Egypt: Ousted President Mohamed Mursi sentenced to death

Egypt’s ousted President Mohamed Mursi has been told he faces execution, along with more than 100 supporters of his now banned Muslim Brotherhood, over a mass jailbreak during the Arab Spring uprising in 2011 that toppled longtime leader Hosni Mubarak. Mursi, Egypt’s first freely-elected president, is already serving 20 years for ordering the arrest and torture of protesters during his own time in power. Top Brotherhood leaders Mohamed Badie and Mohamed el-Beltagy were among those also given death penalties. Like all capital sentences in Egypt, the sentences will be referred to its top religious authority, the Grand Mufti, for a non-binding opinion.

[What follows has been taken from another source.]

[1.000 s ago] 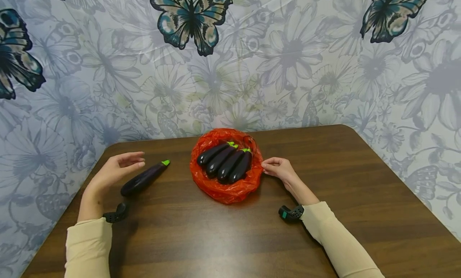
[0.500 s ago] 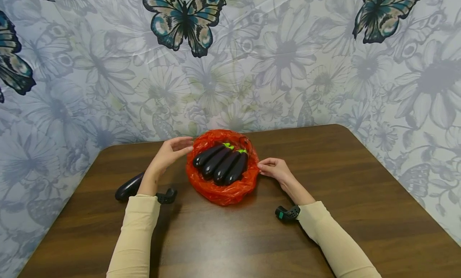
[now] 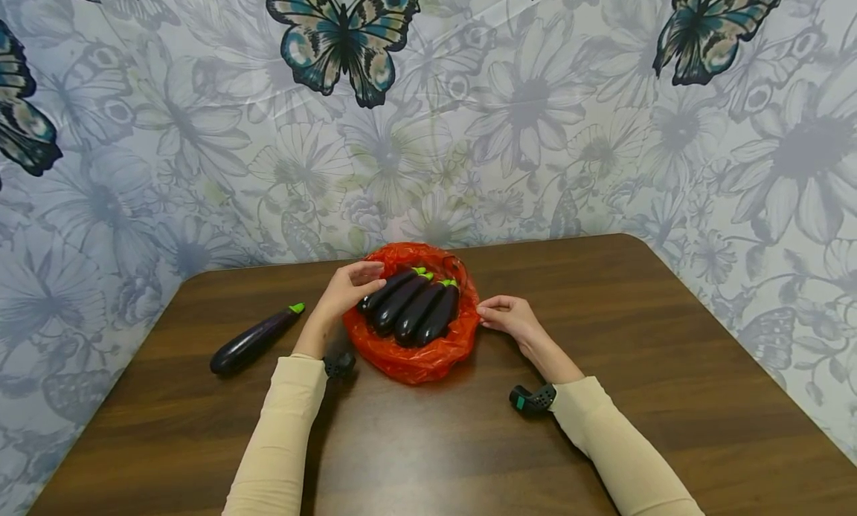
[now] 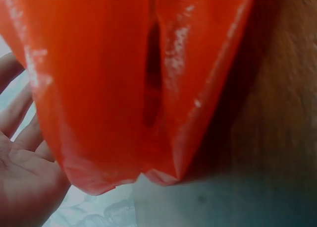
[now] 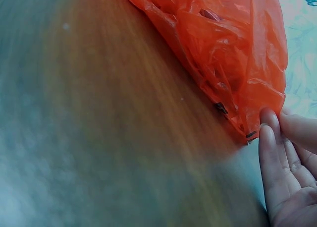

Some defendants flashed a four-finger salute symbolising resistance to the state’s anti-Islamist crackdown and shouted: “Down with military rule!” Hours after the sentence, followed by Egyptians on television, there was a reminder of the violence that has followed Mursi’s fall. Security forces are usually the target of Islamist militant groups but on Saturday in the North Sinai city of al-Arish, two judges, a prosecutor and their driver were shot dead. Back in Cairo, Mursi can appeal. He describes legal proceedings against him as part of a coup in 2013 by Egypt’s current leader Abdel Fattah al-Sisi.